Janus product enhancements
Support for IPV6
As of version 7.7, customers can use the Janus products in an IPV6 (Internet Protocol Version 6) environment. Before this release, all Janus commands and parameters were able to accommodate IPV4 addresses only. IPV6 addresses expand the network address space from 32 to 128 bits.
These parameters, commands, and functions support IPV6 under version 7.7 of Model 204:
Commands | System parameter | SOUL |
---|---|---|
JANUS CLSOCK and JANUS SRVSOCK |
TCPTYPE |
$Web_IPAddr |
Janus Network Security ciphers and private keys
Support for certificates signed using SHA-384 and SHA-512 are added to Janus Network Security. This makes it possible to generate certificates signed with these algorithms and to accept server or client certificates signed with these algorithms.
In addition, support is added for RSA keys that are as many as 4096 bits in length.

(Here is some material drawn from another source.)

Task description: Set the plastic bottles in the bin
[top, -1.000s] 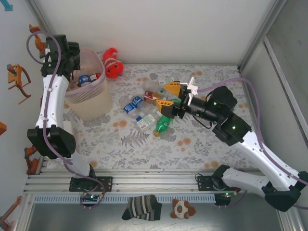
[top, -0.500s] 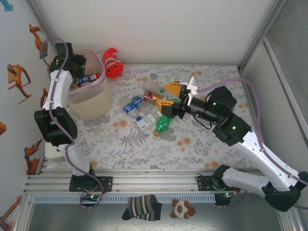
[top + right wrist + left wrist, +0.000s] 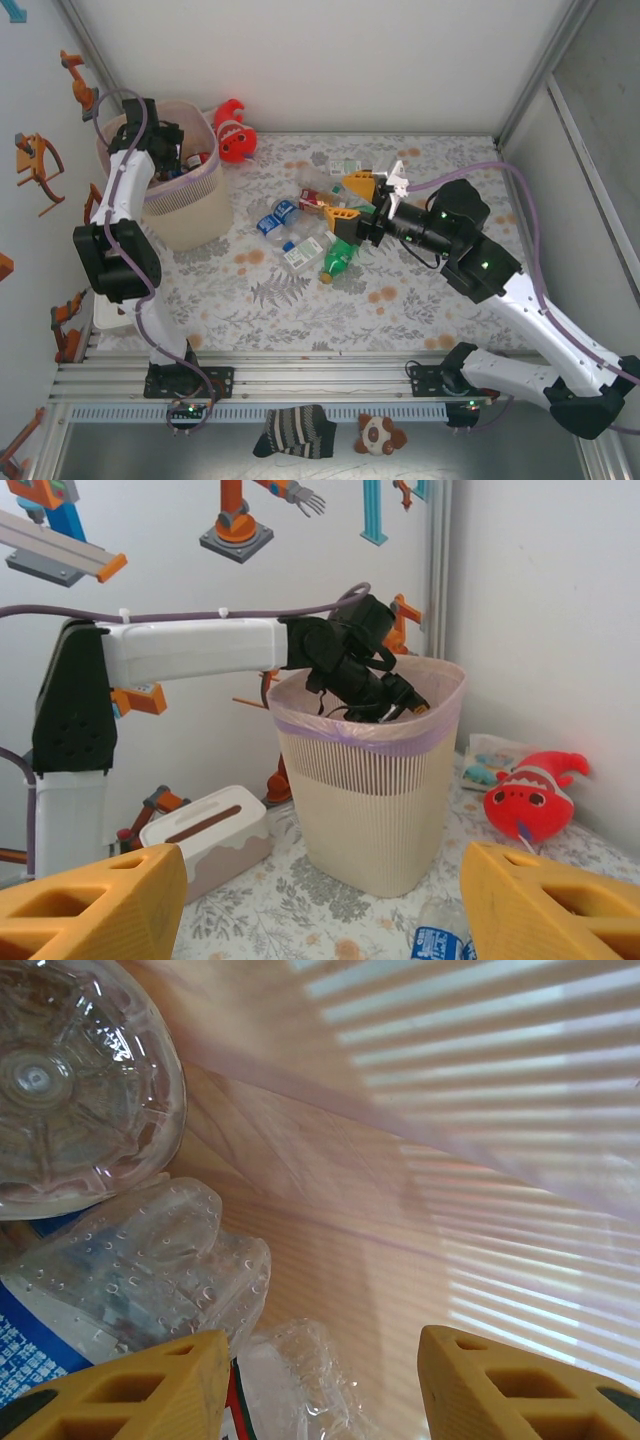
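Left claw inside bin, right claw over bottle pile.
Left gripper (image 3: pixel 325 1400): fingers apart, gripping nothing, just above crushed plastic bottles (image 3: pixel 130 1260) lying in the bin (image 3: pixel 190 215), upper left. Right gripper (image 3: pixel 350 200): part open, empty, over loose bottles (image 3: pixel 300 240) mid-frame. Fish plush (image 3: pixel 232 130) beside bin.

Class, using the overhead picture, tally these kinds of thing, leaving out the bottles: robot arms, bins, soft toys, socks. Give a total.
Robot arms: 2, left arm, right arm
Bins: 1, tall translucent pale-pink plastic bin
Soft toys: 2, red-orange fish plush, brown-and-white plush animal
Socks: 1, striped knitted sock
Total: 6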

You can now generate and sign 4096-bit keys and use them in client and server certificates using Janus Network Security application as well as its associated and related methods, including:
Janus Web Server rules
The following changes have been made in version 7.7:
- Janus Web used to automatically implement two web server ON rules to set up access to the Janus Web sample home page and to demonstration application procedures. These rules were removed in version 7.6 (by zap maintenance) and are not present in version 7.7.
- You can now substitute an HTTP method name in the command for a JANUS WEB ON rule. See ON rules (method name substitution) for details.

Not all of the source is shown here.